Even so, the FITS (Feeding Infants and Toddlers Study) showed that up to one-third of infants and toddlers aged 7-24 months did not consume a serving of vegetables or fruit. Fewer than 10 percent consumed leafy green vegetables, which accounts for a shortage of vitamin E in their diets. 46-62 percent did consume a fruit juice, many of which exceeded the 6oz per day serving size recommended by the American Academy of Pediatricians. Diets of the children who drank more then the recommended amounts of fruit juice showed an inadequate intake of calcium due to the decrease in milk consumption.
As the children in this group aged, the quality of their diet declined. Consumption of foods such as white potatoes increased. French fries were the third most consumed vegetable at age 9-11 months, second most consumed vegetable at 12-14 months, and the most consumed vegetable at ages 15 months and up.
The consumption of desserts also increased from 10 percent of infants aged six months to 91 percent of those aged 19-24 months. 12 percent of these older toddlers consumed soft drinks. Typical toddler snacks accounted for some of this consumption. Snacks account for about 25 percent of toddlers’ calorie intake in a day. The most common snack items included milk, water, and crackers. However, snack items such as fruit drinks, candy, chips and cookies were also consumed frequently. Thus, often low nutrient items accounted for one-quarter of toddler diets in the study.

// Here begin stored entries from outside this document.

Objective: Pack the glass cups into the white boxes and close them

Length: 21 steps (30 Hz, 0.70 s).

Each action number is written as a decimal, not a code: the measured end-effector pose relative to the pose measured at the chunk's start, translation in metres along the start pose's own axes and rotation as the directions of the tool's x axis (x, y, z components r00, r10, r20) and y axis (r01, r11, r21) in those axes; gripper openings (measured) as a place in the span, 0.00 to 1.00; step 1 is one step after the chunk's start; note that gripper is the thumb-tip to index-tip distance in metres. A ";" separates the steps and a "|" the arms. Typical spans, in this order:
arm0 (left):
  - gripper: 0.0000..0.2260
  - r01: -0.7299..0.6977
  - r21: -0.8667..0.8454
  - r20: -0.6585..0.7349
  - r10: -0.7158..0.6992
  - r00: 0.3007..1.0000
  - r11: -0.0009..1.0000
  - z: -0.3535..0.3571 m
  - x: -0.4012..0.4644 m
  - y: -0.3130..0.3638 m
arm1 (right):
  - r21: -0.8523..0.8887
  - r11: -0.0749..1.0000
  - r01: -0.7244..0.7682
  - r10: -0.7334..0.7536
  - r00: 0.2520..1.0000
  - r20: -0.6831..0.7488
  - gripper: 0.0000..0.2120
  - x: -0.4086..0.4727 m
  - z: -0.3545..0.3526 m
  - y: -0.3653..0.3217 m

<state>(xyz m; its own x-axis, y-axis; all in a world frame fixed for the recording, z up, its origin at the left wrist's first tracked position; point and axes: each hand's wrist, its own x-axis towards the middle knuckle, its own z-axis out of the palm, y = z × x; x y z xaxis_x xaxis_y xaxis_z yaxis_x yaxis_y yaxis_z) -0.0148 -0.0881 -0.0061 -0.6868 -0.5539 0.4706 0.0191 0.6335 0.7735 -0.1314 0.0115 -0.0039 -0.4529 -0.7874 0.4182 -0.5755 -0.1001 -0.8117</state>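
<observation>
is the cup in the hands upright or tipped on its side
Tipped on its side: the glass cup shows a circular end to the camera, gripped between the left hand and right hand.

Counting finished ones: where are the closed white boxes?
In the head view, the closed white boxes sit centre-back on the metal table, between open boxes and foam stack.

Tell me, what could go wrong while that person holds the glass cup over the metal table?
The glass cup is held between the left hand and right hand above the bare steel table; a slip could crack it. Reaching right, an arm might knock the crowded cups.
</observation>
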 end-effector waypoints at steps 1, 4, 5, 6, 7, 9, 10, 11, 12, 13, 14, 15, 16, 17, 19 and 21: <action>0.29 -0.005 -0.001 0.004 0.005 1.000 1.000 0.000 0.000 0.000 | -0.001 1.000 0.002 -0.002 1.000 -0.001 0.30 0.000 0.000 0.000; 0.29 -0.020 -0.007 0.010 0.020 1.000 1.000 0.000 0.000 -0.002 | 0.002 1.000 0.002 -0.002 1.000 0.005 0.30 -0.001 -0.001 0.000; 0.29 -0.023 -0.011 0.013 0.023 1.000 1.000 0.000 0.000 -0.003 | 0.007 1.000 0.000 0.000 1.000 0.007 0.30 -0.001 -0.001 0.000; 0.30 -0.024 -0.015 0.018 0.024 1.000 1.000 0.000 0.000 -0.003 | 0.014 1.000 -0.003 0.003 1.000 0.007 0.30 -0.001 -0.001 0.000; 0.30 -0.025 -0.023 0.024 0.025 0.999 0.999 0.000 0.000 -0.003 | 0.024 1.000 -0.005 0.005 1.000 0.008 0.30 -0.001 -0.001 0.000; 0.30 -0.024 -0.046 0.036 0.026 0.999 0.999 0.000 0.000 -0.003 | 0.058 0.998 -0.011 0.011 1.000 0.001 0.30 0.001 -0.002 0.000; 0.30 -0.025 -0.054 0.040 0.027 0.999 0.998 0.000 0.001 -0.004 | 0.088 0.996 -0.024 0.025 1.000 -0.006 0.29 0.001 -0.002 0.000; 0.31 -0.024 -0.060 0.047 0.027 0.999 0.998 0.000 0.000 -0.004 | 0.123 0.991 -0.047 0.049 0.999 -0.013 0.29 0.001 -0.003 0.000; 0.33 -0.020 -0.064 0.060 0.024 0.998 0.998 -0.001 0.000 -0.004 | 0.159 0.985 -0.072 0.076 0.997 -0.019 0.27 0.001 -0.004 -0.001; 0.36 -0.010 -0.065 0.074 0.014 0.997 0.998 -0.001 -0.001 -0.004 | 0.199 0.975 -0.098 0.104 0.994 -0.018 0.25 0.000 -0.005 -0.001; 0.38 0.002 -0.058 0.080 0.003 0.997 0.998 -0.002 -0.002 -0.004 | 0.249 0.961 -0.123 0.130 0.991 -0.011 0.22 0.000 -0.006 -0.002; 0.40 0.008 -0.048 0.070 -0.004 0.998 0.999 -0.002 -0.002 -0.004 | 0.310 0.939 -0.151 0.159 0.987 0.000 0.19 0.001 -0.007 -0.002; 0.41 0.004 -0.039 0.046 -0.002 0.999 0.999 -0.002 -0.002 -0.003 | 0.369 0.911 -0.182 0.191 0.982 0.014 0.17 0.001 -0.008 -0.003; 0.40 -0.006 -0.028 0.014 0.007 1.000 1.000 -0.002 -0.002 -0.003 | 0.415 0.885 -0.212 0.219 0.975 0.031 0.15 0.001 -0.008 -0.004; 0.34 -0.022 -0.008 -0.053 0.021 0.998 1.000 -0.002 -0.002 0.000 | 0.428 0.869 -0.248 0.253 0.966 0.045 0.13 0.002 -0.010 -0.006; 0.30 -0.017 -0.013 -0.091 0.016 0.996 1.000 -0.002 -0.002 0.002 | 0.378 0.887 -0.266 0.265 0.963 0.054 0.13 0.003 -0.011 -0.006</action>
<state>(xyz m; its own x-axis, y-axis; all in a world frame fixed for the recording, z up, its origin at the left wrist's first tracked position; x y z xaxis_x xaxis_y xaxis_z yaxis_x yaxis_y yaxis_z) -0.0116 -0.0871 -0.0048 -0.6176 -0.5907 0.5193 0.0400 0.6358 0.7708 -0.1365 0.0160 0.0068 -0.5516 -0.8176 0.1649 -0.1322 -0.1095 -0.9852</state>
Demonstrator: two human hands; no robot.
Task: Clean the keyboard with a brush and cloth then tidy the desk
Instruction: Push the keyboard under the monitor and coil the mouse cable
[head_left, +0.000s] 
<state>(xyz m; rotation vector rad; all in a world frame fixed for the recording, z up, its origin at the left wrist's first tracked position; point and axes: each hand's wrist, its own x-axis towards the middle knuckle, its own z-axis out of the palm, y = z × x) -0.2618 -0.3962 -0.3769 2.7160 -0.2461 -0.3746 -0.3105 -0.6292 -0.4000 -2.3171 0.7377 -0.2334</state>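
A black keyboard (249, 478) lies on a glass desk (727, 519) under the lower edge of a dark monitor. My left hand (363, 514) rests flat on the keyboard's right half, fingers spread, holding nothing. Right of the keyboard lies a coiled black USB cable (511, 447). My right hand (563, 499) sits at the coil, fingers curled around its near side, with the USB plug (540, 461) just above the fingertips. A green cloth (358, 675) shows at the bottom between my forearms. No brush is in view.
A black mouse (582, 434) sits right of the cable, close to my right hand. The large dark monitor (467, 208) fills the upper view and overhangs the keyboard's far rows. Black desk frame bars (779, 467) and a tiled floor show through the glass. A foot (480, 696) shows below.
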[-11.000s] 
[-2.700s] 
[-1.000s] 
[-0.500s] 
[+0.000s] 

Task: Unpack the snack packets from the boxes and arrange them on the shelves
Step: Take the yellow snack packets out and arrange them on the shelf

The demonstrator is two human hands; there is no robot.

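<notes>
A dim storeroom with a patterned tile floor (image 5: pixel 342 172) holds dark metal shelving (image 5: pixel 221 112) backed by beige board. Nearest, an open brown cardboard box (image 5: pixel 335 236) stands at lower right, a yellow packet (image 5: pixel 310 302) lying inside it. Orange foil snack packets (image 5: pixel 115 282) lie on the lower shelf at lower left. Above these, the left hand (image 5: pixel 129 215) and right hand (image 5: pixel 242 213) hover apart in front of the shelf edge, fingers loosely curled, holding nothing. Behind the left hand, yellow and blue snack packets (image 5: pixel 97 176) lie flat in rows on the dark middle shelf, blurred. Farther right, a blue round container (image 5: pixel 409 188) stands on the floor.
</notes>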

Less than half of children ages 6-11 consumed the recommended servings for any one age group. 80 percent did not meet the recommendations for vegetables and 75 percent did not meet the serving requirement for fruit. Among this same 6-11 age group, only 29 percent of girls and 40 percent of boys met the required servings of dairy products.
Adolescents and Up
By the time a child reaches adolescence, the state of their daily nutrition is at its worst. This is an especially disturbing trend because this age marks a growth period comparable to that of the first year of life. Adolescents tend to gain approximately 50 percent of their adult body mass, 40-45 percent of their skeletal mass, and 15 to 20 percent of their height during this period. Thus, at a critical growth period, nutrition intake is at its worst and declining.
Adolescent girls were at the highest risk for not meeting daily nutrition requirements, especially with regard to folate, vitamins A, E, C, B6 and calcium. Less than half of both girls and boys in this age group did not meet minimum intakes from each food group, comparable to the intakes of younger children, including 80 percent who did not meet serving requirements for the vegetable/legume food group. According to the New York Times article “VITAL SIGNS: NUTRITION; Adolescents Aren't Eating Their Vegetables,” adolescence is often accompanied by a notable drop off in fruit and vegetable consumption.
Only 12 percent of girls and 30 percent of boys in this age group consume the recommended daily allowance of dairy products. Inadequate calcium intake during this critical growth period can lead to inadequate bone mass and diseases later in life like osteoporosis.
The main culprit in the decrease of dietary calcium for this age group is sweetened beverages like fruit drinks and sodas. The past forty-year trend has shown a two-fold increase in fruit drink consumption and a three-fold increase in soda consumption.
Currently these beverages comprise 13 percent of adolescents’ daily calorie consumption and are the single leading source for added sugars in their diets. Adolescents consume nearly double the recommended daily limit of added sugars. Basically, as the children grew up, their consumption of milk decreased as their consumption of soda and sweetened beverages increased.